Well, it’s no good talking about Canada during the American Revolution; Canada had no separate national identity at the time. Indeed, to the American’s way of thinking, the French who then constituted most of Canada would happily join in against the hated British, who had only conquered them 13 years earlier. They did not allow for how the British had carefully wooed the French (in 1776, a Canadian Roman Catholic had full civil rights, which English Catholics didn’t get until 1829), or for how the Canadians did not trust the more radically Protestant Americans.
Vietnam (backed by the Soviet Union) battled Cambodia (backed by China) during the 1970s.
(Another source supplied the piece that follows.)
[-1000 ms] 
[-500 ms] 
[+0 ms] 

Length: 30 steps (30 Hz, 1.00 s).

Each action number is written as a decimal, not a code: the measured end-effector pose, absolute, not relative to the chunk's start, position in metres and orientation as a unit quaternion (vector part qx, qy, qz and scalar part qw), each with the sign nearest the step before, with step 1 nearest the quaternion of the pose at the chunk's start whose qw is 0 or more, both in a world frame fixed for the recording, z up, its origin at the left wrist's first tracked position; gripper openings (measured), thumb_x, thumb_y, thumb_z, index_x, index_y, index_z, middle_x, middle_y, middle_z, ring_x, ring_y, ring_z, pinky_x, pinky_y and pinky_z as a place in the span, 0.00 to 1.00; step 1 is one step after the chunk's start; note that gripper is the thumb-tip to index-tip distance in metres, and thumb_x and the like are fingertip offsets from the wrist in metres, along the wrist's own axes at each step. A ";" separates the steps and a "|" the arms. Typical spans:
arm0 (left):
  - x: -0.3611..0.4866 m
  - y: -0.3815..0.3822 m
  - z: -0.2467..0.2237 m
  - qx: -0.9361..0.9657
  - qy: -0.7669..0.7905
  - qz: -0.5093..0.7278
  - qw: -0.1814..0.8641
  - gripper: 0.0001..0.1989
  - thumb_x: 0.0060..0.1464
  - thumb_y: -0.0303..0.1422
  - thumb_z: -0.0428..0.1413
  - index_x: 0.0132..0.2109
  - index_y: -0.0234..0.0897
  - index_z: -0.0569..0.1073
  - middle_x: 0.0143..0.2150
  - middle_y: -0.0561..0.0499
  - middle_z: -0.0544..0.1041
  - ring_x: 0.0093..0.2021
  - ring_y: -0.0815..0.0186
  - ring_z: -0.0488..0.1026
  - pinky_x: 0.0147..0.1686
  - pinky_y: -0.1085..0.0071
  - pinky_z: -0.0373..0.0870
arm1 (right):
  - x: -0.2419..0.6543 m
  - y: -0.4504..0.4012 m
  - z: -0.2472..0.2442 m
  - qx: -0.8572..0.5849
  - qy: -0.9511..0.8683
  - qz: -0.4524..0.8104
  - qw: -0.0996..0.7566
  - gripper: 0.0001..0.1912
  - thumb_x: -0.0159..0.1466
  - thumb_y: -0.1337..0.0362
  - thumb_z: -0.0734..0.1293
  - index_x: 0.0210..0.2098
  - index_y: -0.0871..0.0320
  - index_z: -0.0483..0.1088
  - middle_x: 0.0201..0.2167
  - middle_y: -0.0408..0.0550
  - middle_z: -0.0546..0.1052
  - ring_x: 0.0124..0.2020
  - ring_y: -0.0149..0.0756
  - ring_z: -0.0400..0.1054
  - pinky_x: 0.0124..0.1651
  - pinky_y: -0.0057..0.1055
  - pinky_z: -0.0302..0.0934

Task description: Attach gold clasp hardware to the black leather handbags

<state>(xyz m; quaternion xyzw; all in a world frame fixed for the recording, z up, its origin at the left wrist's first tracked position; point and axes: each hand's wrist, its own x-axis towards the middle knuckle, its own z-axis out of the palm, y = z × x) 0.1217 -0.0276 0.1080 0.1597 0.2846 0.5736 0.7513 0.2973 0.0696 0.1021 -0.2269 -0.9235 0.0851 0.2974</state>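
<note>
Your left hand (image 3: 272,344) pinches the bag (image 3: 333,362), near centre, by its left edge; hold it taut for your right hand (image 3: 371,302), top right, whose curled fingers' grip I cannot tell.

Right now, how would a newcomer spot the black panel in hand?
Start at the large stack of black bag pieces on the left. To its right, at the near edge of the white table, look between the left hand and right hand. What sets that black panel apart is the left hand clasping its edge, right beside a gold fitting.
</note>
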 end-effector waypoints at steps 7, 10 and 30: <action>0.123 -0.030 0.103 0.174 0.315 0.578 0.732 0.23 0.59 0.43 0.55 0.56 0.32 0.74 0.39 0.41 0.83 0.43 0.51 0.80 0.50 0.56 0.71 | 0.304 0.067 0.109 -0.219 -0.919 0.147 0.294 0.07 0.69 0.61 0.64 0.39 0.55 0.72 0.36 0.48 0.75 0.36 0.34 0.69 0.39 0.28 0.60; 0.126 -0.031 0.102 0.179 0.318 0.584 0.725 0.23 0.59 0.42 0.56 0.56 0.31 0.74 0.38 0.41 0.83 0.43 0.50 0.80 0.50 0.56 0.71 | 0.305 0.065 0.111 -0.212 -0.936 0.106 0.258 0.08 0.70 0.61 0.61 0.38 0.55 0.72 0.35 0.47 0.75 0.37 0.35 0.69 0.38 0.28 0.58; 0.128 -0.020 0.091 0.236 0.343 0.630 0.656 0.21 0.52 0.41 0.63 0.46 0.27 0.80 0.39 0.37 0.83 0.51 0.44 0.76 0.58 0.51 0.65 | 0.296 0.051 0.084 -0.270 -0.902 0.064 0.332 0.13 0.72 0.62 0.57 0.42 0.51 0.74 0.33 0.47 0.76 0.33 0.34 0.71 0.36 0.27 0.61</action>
Not sure about your main point though. Economists tend to be pretty skeptical about cost/benefit analysis as applied to war given the devastation they cause. Admittedly, your argument wasn’t strictly pecuniary.
Am I to take from that you don’t know what or where the proxy wars were?
But I think Friedman’s corollary that no two countries with a McDonalds have gone to war.
Let’s say I don’t see how any of them could be plausibly conceived of as counting as “wars between democracies”. An example naming all the countries involved in a particular case and which of those countries are the two “democracies” the war in question is to be taken as being “between” might make it clearer.
There are at least 2 examples of democracies engaging in war: the first is better known - Finland and the United Kingdom during WWII, the second is a little more obscure - the Cod Wars between the UK and Iceland (no really - Cod Wars - Wikipedia).